5. Ripple fights the SEC in courtroom
In the waning days of the lame-duck Clayton-led SEC in December 2020, the Commission licensed and filed a lawsuit in opposition to Ripple and two of its principals, alleging the defendants engaged in unregistered public securities choices of XRP over a interval of years. As mentioned in a single of my columns earlier this yr, it was an ill-advised, overly aggressive motion that didn’t have to be introduced.
Among different causes, it’s questionable whether or not the XRP token was a “security” below the federal securities legal guidelines. Also, one other authorities regulator, the Financial Crimes Enforcement Network, had beforehand complained in 2013 to Ripple that its choices constituted “currency” exchanges, thus subjecting Ripple to register as a cash providers enterprise “exchanger” with the company. So, Ripple registered and was fined $700,000 by FinCEN as a penalty for registration and AML violations in 2015, solely to have a separate federal company — the SEC — declare 5 years later that the identical choices had been public choices of “securities.” Repetitive actions by a number of U.S. regulators for related underlying transactions are unfair and pointless.
If I used to be a betting man, which I’m, I’d say the SEC will lose this battle — by which I imply the courtroom both will discover that XRP shouldn’t be a “security,” that the gross sales of XRP by Ripple’s principals weren’t public choices right here within the United States, or that an injunction in opposition to the defendants is neither obligatory nor granted. This battle and the following choice by Judge Analisa Torres could possibly be monumental.
There you will have it, readers — my high 5 listing.

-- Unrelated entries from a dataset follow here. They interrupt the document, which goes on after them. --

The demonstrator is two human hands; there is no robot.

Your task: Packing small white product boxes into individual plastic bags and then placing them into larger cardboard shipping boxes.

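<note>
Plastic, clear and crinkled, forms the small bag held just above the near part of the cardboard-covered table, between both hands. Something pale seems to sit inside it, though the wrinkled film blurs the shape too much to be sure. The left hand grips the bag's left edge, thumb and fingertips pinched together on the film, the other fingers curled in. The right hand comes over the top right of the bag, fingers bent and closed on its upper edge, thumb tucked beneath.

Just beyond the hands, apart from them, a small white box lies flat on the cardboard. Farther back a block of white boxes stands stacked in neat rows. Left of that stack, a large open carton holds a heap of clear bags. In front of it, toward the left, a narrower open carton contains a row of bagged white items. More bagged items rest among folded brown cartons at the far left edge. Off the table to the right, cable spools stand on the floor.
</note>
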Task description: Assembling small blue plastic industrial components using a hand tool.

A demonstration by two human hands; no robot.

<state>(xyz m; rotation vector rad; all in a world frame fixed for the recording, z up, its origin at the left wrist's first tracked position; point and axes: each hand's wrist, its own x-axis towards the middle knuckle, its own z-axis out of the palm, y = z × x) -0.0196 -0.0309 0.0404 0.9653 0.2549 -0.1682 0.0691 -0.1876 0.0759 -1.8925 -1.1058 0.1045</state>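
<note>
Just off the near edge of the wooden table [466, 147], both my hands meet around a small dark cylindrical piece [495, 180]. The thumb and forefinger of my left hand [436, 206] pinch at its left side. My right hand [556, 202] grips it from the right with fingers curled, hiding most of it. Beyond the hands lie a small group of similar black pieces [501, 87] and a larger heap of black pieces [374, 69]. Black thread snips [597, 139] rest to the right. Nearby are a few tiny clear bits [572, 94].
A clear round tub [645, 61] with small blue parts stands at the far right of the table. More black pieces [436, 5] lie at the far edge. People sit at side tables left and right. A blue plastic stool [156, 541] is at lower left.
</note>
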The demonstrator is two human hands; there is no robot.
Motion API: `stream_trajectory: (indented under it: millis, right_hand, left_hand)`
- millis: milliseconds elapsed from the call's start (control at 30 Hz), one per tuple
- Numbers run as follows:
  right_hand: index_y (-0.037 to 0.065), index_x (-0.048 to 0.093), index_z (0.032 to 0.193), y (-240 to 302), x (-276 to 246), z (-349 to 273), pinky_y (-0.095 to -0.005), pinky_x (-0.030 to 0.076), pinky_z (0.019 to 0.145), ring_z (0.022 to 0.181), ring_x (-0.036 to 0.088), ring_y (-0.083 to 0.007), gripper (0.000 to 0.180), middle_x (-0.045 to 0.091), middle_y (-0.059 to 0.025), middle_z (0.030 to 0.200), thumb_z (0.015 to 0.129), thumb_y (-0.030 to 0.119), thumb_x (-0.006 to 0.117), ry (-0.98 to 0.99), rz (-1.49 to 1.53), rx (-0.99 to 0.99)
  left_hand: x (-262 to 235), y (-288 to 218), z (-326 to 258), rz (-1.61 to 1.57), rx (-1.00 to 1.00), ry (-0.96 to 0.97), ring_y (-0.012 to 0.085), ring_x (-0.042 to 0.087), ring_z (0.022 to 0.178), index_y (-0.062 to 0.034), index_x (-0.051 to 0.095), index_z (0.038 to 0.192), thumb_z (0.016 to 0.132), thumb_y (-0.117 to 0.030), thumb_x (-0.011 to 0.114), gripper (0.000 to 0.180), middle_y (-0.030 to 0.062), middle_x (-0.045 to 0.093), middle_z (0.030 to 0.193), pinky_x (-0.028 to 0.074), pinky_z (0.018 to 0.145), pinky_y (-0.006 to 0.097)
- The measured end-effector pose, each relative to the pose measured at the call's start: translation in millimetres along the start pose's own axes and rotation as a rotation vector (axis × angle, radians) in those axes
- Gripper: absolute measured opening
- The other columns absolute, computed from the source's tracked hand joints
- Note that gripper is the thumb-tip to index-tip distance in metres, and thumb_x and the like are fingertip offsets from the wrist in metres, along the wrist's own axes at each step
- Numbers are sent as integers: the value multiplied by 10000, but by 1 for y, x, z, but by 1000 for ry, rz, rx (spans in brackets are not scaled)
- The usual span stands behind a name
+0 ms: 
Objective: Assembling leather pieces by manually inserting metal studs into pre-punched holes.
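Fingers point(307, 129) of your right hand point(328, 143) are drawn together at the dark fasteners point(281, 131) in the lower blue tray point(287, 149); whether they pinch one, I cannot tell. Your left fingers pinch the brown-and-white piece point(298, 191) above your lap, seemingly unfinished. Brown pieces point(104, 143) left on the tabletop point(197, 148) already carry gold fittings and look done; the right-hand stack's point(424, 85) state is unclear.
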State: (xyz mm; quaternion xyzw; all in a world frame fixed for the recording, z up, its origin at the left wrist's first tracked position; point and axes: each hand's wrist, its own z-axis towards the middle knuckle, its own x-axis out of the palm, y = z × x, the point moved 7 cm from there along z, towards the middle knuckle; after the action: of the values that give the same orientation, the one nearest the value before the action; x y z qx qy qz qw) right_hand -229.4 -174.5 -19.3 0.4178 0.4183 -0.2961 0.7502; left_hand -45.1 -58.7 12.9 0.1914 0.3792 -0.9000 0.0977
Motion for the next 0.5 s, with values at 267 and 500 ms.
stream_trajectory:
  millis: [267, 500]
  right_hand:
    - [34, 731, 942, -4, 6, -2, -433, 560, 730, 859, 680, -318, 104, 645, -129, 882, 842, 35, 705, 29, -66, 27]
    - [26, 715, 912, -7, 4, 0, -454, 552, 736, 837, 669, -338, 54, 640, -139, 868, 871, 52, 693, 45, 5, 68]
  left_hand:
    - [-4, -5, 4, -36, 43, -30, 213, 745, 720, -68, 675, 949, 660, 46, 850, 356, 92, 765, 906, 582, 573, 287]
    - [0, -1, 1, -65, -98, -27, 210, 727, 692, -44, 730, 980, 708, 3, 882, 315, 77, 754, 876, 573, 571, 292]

Enjoy the vacations, and might we quickly defeat COVID-19 worldwide. You will quickly be listening to my ruminations once more in 2022!
Marc Powers is presently an adjunct professor at Florida International University College of Law, the place he’s instructing “Blockchain, Crypto and Regulatory Considerations” and “Fintech Law.” He just lately retired from working towards at an Am Law 100 regulation agency, the place he constructed each its nationwide securities litigation and regulatory enforcement observe workforce and its hedge fund trade observe. Marc began his legal profession within the SEC’s Enforcement Division. During his 40 years in regulation, he was concerned in representations together with the Bernie Madoff Ponzi scheme, a current presidential pardon and the Martha Stewart insider buying and selling trial.
The opinions expressed are the creator’s alone and don’t essentially replicate the views of Cointelegraph nor Florida International University College of Law or its associates. This article is for common data functions and shouldn’t be meant to be and shouldn’t be taken as legal or funding recommendation.